:: Action item ::
For the listing below, show each line that includes the string "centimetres".

:: Records for this exercise

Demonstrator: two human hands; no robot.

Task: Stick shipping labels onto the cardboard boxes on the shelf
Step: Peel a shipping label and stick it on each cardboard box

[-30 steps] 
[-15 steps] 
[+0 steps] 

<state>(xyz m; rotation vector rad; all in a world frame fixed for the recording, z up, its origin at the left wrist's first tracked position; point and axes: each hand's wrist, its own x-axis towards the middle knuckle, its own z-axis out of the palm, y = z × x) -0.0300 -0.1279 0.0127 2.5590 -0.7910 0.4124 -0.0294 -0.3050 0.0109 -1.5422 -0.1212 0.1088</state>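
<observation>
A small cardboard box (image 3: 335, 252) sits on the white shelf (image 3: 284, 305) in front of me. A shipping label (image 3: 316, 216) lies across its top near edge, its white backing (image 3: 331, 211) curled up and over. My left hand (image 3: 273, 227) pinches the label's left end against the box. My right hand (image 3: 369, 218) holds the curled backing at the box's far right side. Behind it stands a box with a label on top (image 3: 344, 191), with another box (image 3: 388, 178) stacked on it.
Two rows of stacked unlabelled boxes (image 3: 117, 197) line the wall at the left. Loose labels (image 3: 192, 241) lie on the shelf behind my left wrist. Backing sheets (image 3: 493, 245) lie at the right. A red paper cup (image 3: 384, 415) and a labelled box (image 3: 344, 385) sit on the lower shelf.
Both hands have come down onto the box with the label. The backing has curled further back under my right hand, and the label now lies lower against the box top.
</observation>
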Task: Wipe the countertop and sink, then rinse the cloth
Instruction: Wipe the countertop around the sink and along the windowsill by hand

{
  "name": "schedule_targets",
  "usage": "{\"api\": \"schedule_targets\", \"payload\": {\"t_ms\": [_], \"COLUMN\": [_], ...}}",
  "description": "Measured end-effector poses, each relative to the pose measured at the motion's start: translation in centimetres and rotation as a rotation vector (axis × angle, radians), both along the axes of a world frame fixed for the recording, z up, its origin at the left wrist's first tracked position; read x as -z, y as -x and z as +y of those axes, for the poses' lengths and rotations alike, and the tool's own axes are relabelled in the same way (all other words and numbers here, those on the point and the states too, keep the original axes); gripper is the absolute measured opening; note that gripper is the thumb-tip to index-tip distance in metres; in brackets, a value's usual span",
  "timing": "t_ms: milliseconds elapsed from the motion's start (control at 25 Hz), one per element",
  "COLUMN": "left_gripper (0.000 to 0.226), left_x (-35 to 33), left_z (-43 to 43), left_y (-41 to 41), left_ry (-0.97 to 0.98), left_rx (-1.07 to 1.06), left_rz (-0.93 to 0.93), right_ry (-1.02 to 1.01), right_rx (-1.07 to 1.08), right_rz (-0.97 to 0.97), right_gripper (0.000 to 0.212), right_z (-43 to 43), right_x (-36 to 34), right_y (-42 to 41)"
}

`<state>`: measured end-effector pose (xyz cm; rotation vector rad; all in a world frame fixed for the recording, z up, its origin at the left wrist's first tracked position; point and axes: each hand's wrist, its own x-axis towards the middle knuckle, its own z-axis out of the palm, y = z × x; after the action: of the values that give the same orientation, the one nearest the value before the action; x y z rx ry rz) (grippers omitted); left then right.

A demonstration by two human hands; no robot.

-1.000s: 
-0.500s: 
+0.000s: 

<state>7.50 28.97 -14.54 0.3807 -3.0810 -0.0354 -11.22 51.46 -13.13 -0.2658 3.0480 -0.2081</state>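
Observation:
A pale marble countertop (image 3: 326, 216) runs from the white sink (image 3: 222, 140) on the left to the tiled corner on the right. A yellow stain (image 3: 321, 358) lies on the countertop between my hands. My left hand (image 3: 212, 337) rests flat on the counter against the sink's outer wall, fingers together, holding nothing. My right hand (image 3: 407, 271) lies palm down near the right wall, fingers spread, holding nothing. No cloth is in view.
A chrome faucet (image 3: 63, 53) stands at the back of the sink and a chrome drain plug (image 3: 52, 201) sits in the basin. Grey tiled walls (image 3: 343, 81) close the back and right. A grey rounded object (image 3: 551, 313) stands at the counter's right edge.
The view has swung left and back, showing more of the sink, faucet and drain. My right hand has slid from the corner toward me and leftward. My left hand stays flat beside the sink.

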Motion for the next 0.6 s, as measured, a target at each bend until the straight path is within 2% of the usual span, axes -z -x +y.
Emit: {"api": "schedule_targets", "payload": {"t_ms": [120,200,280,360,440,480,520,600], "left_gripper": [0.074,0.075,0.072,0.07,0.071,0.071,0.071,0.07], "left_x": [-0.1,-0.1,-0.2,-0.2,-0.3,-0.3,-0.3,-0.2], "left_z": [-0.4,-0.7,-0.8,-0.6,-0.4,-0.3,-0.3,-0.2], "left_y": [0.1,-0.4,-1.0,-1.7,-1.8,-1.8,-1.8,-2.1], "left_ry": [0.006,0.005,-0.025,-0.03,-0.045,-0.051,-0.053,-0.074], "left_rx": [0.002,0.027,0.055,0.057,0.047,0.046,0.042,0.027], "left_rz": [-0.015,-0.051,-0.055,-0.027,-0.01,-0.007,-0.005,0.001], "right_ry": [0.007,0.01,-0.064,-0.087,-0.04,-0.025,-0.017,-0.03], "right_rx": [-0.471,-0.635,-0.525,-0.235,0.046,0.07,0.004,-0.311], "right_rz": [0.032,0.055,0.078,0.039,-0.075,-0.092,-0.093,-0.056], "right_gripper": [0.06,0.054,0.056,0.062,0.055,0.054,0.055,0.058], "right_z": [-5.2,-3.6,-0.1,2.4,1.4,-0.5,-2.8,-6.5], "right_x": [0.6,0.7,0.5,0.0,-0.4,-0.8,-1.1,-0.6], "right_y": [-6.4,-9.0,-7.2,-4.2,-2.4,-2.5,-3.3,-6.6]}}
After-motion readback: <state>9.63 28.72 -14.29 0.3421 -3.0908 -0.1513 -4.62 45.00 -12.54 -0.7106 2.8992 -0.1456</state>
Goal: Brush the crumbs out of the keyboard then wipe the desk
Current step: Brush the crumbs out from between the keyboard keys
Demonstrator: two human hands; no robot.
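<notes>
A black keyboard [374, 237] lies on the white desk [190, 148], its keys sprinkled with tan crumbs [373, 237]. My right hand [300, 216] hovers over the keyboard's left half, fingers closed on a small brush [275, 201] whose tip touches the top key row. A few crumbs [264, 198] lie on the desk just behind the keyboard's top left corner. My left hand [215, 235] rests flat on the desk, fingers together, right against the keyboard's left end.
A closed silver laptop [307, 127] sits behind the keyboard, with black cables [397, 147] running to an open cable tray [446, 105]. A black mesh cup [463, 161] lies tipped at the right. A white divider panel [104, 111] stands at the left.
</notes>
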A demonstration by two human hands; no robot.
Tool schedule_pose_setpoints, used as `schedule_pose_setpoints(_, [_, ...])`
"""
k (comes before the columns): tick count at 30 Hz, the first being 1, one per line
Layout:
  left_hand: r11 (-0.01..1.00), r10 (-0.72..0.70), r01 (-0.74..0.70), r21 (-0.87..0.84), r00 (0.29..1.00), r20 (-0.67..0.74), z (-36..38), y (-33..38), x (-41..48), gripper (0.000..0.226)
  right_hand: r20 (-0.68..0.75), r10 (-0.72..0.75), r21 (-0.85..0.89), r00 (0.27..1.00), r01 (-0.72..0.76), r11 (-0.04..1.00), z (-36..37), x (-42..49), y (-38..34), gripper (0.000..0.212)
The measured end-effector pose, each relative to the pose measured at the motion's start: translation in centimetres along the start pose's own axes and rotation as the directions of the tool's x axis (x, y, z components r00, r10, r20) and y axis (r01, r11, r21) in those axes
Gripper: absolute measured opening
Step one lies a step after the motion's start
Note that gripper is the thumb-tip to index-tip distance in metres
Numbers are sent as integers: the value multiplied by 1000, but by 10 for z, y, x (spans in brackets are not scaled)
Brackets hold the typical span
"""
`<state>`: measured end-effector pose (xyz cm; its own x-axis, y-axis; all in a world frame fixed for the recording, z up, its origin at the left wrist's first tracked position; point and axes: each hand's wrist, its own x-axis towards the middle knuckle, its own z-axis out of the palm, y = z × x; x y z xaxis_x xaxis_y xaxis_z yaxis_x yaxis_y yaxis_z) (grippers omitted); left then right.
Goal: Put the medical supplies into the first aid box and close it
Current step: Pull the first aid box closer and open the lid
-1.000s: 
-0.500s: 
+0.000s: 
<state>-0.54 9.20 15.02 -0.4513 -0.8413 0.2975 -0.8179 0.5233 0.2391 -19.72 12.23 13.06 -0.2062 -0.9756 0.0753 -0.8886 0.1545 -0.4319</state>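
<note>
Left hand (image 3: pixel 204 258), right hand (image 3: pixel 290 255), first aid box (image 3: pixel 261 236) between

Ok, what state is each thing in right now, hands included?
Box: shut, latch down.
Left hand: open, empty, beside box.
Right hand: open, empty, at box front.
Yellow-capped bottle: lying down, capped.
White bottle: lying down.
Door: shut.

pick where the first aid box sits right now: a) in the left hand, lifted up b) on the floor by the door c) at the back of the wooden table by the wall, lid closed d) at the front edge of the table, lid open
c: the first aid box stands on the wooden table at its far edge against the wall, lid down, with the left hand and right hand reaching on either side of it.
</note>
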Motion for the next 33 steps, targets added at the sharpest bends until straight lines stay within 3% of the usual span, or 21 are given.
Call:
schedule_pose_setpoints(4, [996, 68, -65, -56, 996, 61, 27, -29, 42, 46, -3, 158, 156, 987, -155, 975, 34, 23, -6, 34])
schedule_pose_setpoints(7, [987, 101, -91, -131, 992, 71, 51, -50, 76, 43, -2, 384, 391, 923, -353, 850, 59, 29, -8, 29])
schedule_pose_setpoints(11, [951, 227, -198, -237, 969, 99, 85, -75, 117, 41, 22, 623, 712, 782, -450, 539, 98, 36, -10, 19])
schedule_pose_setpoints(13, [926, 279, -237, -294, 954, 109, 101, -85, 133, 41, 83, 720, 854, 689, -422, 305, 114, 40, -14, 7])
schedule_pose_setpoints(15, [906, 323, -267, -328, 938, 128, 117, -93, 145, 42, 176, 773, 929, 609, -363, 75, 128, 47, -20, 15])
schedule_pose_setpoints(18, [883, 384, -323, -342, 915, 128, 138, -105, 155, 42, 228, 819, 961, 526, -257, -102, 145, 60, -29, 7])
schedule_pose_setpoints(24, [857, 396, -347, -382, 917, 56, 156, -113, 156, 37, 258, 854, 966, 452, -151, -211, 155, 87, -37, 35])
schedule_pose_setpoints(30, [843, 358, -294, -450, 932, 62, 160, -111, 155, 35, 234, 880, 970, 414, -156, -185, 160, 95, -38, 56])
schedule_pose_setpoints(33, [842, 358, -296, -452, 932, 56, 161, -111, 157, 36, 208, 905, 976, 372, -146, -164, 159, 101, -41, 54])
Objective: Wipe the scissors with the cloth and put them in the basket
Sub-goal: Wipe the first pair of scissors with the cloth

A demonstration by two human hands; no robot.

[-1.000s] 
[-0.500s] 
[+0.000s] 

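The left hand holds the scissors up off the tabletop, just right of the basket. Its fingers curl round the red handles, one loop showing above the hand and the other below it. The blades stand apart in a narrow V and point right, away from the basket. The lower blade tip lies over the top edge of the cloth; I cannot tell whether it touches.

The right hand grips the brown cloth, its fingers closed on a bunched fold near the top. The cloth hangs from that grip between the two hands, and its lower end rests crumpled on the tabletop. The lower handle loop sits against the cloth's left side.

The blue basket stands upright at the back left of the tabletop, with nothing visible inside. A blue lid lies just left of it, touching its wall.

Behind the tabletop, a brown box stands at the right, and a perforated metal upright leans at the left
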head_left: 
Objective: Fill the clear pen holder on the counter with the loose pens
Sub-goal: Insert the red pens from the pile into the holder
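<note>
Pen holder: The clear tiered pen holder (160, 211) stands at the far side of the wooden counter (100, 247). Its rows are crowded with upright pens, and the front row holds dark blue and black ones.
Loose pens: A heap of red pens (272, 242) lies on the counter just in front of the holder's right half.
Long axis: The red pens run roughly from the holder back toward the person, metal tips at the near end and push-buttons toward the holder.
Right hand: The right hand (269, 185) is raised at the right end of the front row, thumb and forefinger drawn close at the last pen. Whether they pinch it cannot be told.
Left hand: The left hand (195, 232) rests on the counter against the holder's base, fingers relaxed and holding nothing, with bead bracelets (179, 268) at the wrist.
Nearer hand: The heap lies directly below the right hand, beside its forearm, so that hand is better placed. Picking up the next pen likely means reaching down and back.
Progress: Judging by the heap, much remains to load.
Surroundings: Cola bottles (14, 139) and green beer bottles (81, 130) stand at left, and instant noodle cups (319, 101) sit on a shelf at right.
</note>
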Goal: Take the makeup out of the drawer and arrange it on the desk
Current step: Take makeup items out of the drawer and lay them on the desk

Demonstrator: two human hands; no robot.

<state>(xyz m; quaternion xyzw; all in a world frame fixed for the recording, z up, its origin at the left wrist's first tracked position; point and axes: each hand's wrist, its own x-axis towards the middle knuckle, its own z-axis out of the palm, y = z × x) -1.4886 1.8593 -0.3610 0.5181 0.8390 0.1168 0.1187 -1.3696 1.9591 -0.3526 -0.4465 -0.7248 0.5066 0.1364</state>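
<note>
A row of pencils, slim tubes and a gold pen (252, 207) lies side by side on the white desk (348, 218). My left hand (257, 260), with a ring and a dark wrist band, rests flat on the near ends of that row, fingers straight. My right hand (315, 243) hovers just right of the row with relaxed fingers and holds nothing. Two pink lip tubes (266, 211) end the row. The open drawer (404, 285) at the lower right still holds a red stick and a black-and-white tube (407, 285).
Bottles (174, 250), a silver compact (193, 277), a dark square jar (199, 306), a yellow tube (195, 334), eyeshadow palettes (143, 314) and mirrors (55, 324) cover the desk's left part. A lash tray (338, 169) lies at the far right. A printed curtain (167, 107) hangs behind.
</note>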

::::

:: Answer box ::
  "description": "Measured end-effector poses, each relative to the pose measured at the motion's start: translation in centimetres and rotation as a rotation vector (axis × angle, radians), both along the axes of a world frame fixed for the recording, z up, its origin at the left wrist's first tracked position; read x as -z, y as -x and z as +y of those axes, for the poses' lengths and rotations alike, and the tool's own axes are relabelled in the same way (all other words and numbers here, those on the point and the states too, keep the original axes); gripper is the absolute measured opening; note that gripper is the thumb-tip to index-tip distance in metres; in brackets, a value's usual span",
The measured end-effector pose, each relative to the pose measured at the motion's start: translation in centimetres along the start pose's own axes and rotation as the directions of the tool's x axis (x, y, z components r00, r10, r20) and y axis (r01, r11, r21) in those axes

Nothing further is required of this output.